Leeds Teaching Hospitals NHS Trust needed to meet a national target of treating patients within 18 weeks of referral. So, our business information and analytics experts used existing data on patients and how long individual surgeons take to carry out specific procedures to improve the accuracy of scheduling. And we integrated the tool into a new standardised scheduling process across the hospitals. Now, schedulers can find the right patients to fill any unused time in surgery lists, meaning the Trust can run an extra 488 operations a year. And the system is using data from the first wave of COVID-19 to increase capacity to deal with the second wave.

Organise around customer value

Organisations that can mobilise resources to pursue quick time to value are those that organise themselves around value streams – end-to-end series of activities that meet customer goals. They contain the people, the systems, information and material needed to take innovations from concept to value.

Value streams remove the long waiting times associated with resourcing projects, with resources permanently allocated to pursuing a customer goal: handoffs and dependencies are also eliminated.

To embrace this agile structure, organisations should:

  • Identify value streams to understand the types of value they provide to customers.
  • Define the activities within each value stream needed to provide value to customers.
  • Identify the systems that support each value stream and the people needed to build and maintain those systems.
  • Group those people together into teams that contains all the people needed to develop a solution.

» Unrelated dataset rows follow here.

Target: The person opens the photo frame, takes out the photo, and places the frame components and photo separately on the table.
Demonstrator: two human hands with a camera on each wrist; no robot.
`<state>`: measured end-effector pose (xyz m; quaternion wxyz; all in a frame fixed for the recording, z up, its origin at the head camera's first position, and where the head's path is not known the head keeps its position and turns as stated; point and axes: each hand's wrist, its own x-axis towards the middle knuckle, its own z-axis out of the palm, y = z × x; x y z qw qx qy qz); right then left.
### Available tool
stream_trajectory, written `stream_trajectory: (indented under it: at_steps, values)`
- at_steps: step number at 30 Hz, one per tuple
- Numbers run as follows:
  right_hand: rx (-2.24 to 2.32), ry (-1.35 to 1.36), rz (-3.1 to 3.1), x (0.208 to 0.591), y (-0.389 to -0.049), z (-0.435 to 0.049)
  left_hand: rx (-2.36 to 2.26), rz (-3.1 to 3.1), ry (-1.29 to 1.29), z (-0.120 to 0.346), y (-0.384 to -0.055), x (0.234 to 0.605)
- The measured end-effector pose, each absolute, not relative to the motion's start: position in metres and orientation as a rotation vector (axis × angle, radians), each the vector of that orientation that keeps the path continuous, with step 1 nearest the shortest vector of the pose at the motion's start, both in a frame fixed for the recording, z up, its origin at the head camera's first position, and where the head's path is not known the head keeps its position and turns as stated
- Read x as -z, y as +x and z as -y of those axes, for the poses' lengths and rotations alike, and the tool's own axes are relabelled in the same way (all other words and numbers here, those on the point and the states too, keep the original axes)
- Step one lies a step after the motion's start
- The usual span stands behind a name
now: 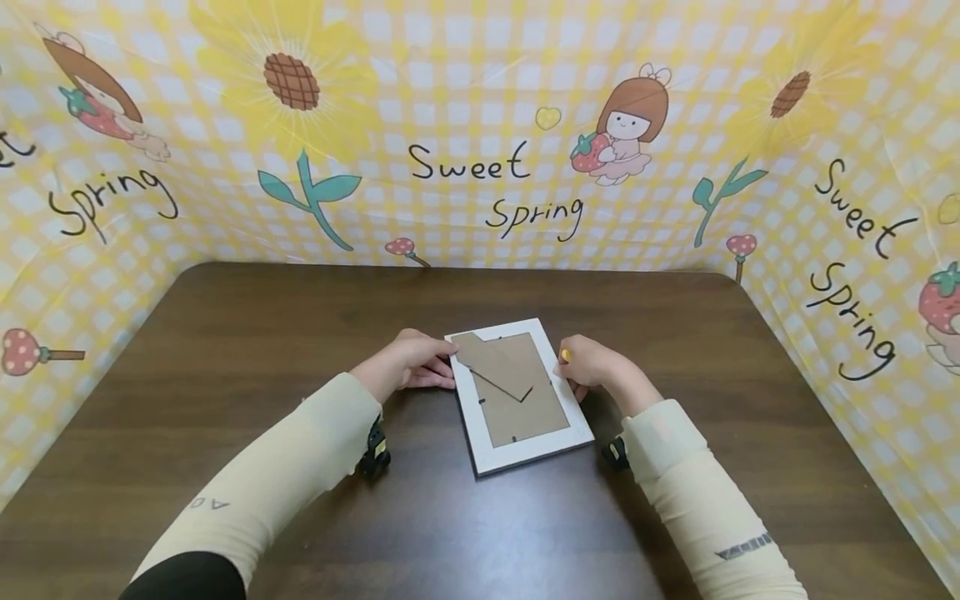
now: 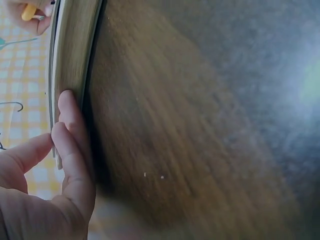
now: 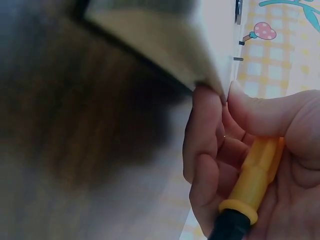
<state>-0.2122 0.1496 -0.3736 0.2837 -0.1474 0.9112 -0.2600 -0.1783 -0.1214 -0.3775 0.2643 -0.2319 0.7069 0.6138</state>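
Note:
A white picture frame [image 1: 536, 454] lies back side up between the hands, tilted a little on the table. Its brown backing board [image 1: 517, 367] shows small dark tabs at its edges and a dark angled line of the stand. The left hand [image 1: 408, 362] holds the frame's left edge, thumb at the top face and fingertips against the wooden side [image 2: 75, 60]. At the opposite edge, the right hand [image 1: 592, 367] pinches the frame between thumb and fingers. Tucked in that palm is a yellow-and-black tool handle [image 3: 252, 175], like a screwdriver's; its far end is hidden.
Under the frame is a dark brown wooden table [image 1: 300, 308] with rounded back corners. A yellow checked cloth [image 1: 480, 100] with flowers and lettering surrounds its back and sides. Black wrist devices [image 1: 375, 450] sit below the cream sleeves [image 1: 285, 467].

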Motion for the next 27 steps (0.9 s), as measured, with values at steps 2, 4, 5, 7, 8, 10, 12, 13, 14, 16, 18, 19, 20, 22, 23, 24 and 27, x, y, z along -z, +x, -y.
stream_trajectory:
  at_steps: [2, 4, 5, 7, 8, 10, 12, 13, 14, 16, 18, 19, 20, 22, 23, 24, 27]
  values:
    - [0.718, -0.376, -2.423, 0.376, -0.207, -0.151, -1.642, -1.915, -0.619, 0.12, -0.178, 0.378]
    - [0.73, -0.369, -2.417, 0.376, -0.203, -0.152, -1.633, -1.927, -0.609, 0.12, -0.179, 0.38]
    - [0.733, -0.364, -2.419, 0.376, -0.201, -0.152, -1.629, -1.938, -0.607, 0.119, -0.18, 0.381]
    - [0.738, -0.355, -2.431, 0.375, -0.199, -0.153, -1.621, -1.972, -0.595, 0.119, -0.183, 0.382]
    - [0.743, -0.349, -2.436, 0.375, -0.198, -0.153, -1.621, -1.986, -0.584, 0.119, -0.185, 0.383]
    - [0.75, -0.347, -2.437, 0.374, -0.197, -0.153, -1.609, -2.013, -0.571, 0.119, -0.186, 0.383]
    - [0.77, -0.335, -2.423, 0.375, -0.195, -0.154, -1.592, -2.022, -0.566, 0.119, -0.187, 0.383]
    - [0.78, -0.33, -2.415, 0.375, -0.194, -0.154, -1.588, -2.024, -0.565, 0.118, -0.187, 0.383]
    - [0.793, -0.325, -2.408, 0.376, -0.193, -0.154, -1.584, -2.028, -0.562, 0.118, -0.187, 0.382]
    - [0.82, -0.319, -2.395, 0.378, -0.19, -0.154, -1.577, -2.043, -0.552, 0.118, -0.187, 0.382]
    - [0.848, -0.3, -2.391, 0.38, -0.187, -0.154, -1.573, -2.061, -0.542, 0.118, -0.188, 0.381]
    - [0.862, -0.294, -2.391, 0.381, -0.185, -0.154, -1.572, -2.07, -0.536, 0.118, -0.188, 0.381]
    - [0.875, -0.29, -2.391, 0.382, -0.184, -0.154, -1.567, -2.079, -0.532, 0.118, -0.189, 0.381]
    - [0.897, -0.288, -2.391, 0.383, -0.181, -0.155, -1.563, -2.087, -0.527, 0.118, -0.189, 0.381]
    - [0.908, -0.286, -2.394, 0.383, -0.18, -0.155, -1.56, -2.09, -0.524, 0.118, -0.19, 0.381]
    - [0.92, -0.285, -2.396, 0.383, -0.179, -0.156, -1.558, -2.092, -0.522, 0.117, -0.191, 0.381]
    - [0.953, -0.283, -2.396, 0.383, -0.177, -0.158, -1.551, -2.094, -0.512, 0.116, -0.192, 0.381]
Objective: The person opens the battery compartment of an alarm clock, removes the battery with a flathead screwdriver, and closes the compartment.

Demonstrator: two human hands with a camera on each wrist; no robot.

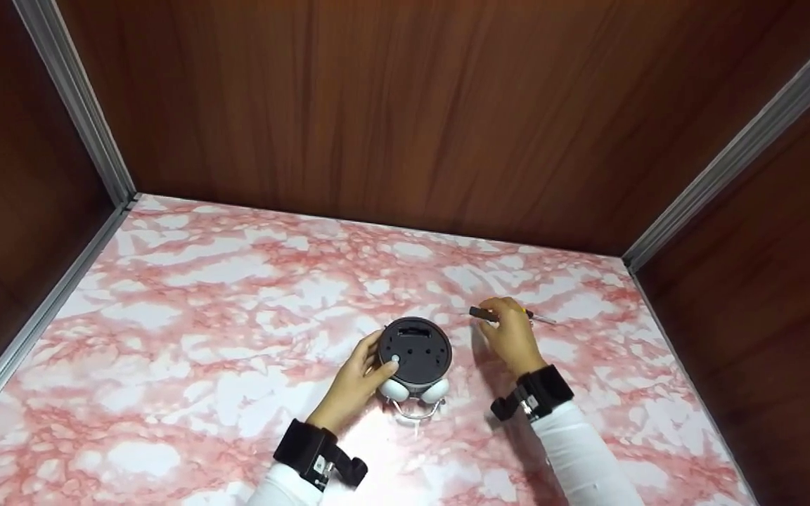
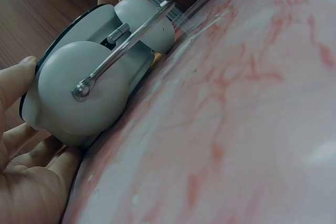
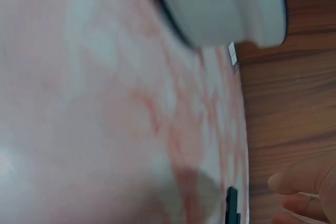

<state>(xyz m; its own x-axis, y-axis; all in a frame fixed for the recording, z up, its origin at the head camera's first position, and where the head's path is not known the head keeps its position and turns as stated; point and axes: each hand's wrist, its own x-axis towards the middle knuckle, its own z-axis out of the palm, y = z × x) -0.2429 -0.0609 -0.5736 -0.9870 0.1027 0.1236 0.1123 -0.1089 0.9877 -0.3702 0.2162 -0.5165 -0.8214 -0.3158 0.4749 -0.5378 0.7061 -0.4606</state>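
Note:
A white twin-bell alarm clock has its black back facing up, with an elongated recess near the far edge; its dial is hidden. My left hand grips the clock's left side, thumb over the back and fingers around the rim. Both bells and the metal handle point toward me. To the right, my right hand reaches over a small black piece and a yellow-and-black screwdriver. In the right wrist view, that black piece lies on the table, apart from the loosely bent fingers.
The table has a red-and-white marbled top. Brown wood-grain panels enclose its back and sides, with grey metal rails at the corners. A black camera band sits on each wrist.

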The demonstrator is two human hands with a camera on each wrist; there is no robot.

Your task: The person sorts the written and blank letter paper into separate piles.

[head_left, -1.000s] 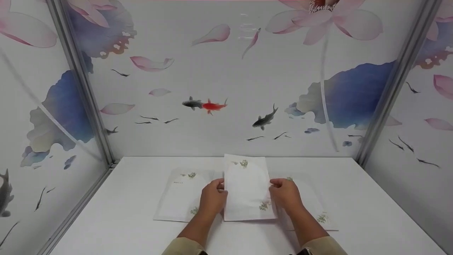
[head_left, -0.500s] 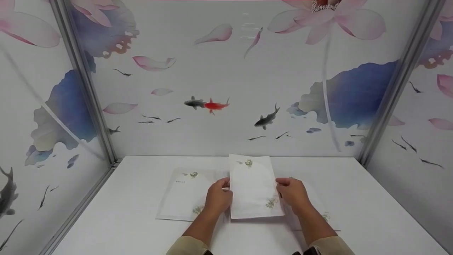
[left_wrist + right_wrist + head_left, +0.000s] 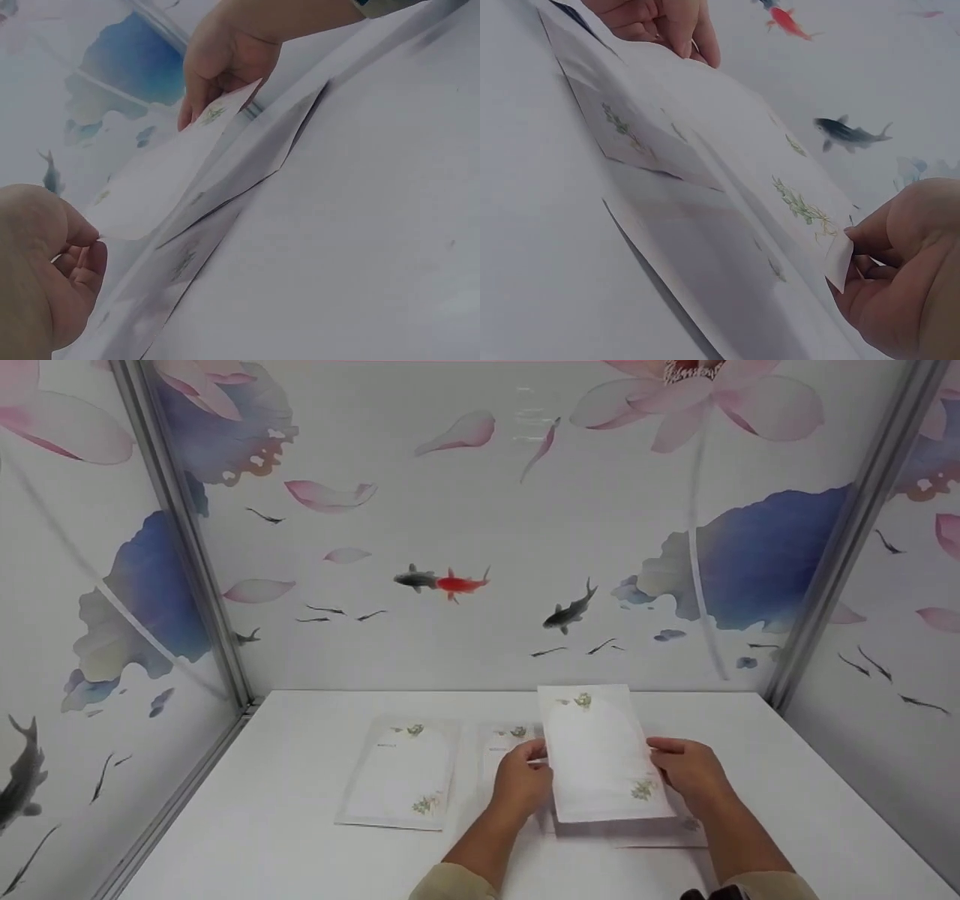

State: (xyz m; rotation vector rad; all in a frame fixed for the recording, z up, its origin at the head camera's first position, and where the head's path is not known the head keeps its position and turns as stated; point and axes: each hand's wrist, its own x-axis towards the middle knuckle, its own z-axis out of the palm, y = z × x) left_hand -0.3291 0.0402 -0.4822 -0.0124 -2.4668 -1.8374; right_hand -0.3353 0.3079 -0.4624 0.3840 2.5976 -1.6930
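Note:
A white sheet of paper [image 3: 596, 765] with small green floral prints at two corners is held up, slightly tilted, above the table. My left hand [image 3: 519, 781] pinches its left edge between thumb and fingers. On the opposite edge, my right hand [image 3: 694, 778] pinches the paper; the right wrist view shows the sheet's corner bent beside that thumb. Beneath hangs a shadow over the right-hand paper [image 3: 697, 262], which the held sheet mostly covers in the head view. A similar middle paper [image 3: 495, 742] lies partly behind the left hand and forearm.
Another floral-printed paper [image 3: 394, 780], with a short line of print near its top, lies flat at the left. The white table [image 3: 247, 825] is enclosed by panels [image 3: 480, 510] painted with fish and lotus, joined by metal posts [image 3: 184, 540].
Both hands have carried the sheet to the right, from over the middle paper to over the right-hand one. The middle paper's top is uncovered, and the left paper is fully visible.

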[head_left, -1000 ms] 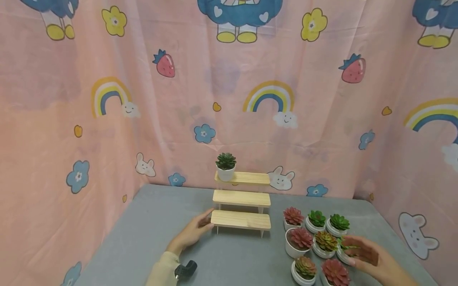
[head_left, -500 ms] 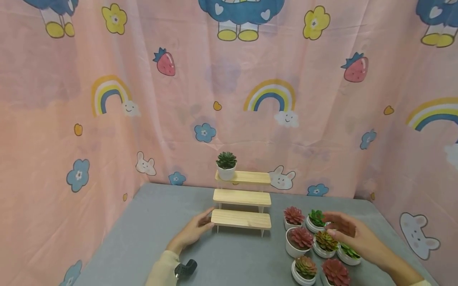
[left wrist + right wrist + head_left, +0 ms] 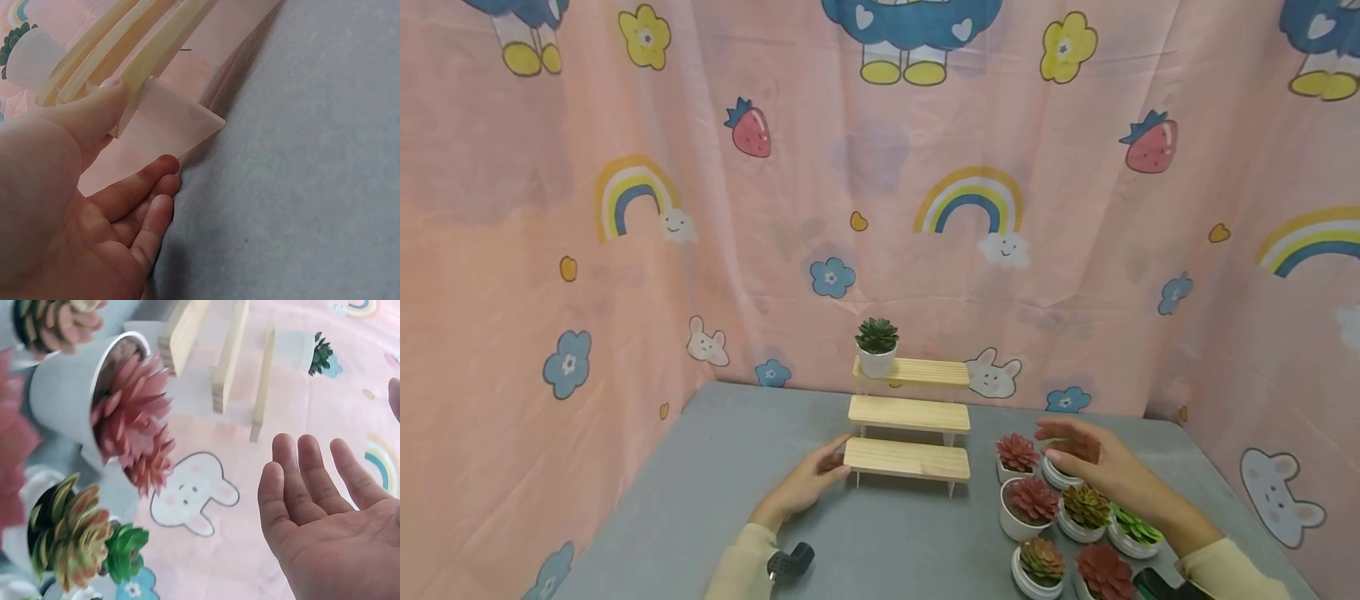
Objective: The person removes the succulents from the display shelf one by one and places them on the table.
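Note:
A three-tier display stand with pale wooden shelves stands mid-table. At its left end my left hand holds the lowest shelf, thumb in front and a finger at the back corner. In the left wrist view the thumb lies against the wood and the other fingers are beside the clear leg. My right hand hovers over the back of a group of potted succulents, fingers slightly bent and holding nothing. Beneath it a white pot shows, its plant mostly hidden. A red succulent is just left of the fingertips.
A dark green succulent in a white pot sits at the left of the top shelf. Several more pots crowd the right, among them a red one, an orange-green one and a green one. A pink printed curtain hangs behind.
My right hand has moved left and back, from the green succulent at the right of the group to above the back row. The left hand has stayed on the stand.

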`<state>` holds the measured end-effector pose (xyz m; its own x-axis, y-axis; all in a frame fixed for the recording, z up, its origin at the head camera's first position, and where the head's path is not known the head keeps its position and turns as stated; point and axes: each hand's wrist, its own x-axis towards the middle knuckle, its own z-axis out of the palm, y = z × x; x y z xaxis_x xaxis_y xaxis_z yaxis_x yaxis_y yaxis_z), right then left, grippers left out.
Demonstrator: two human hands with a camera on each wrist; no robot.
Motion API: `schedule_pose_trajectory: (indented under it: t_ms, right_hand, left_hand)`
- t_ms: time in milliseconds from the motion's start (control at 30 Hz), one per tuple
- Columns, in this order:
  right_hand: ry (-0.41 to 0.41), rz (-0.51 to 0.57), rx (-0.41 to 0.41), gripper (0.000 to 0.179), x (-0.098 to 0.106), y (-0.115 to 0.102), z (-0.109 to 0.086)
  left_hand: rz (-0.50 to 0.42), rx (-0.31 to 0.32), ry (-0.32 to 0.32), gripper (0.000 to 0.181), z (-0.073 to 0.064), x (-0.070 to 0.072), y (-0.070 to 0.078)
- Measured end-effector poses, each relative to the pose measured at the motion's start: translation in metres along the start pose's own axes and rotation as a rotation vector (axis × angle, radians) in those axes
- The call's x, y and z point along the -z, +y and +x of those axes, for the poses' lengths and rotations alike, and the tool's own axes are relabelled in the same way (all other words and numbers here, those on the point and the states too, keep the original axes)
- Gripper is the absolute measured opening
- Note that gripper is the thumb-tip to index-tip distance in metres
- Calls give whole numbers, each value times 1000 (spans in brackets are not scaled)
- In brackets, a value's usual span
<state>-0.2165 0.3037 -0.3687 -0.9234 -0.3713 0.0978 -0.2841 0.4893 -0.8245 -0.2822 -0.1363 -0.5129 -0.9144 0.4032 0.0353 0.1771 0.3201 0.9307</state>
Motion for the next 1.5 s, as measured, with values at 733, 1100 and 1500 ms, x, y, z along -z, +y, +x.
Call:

For example, global pharmaceutical giant AstraZeneca has embraced organisational agility to better organise around value. We helped them identify and launch cross-functional teams, before aligning business functions, procurement and regulatory processes to them so that all different departments could be involved in the planning and delivery of value without creating bottlenecks. Following the operating model change, teams reported time to value decreasing by 40-60 per cent. The change has also contributed to the company’s success during the pandemic, where revenue has risen by 14 per cent in the first six months of 2020, bucking the trend of the wider pharmaceutical industry, which has suffered from the global slowdown.

Accelerating time to value will unlock unprecedented value

In the new normal, organisations need to be fast. The current uncertainty means they must deliver value as quickly as possible. In our experience, that means adopting an agile operating model by prioritising incremental value releases, adopting a different approach to prioritisation and focussing unwaveringly on customer value. The organisations that get this right stand to unlock unprecedented opportunity.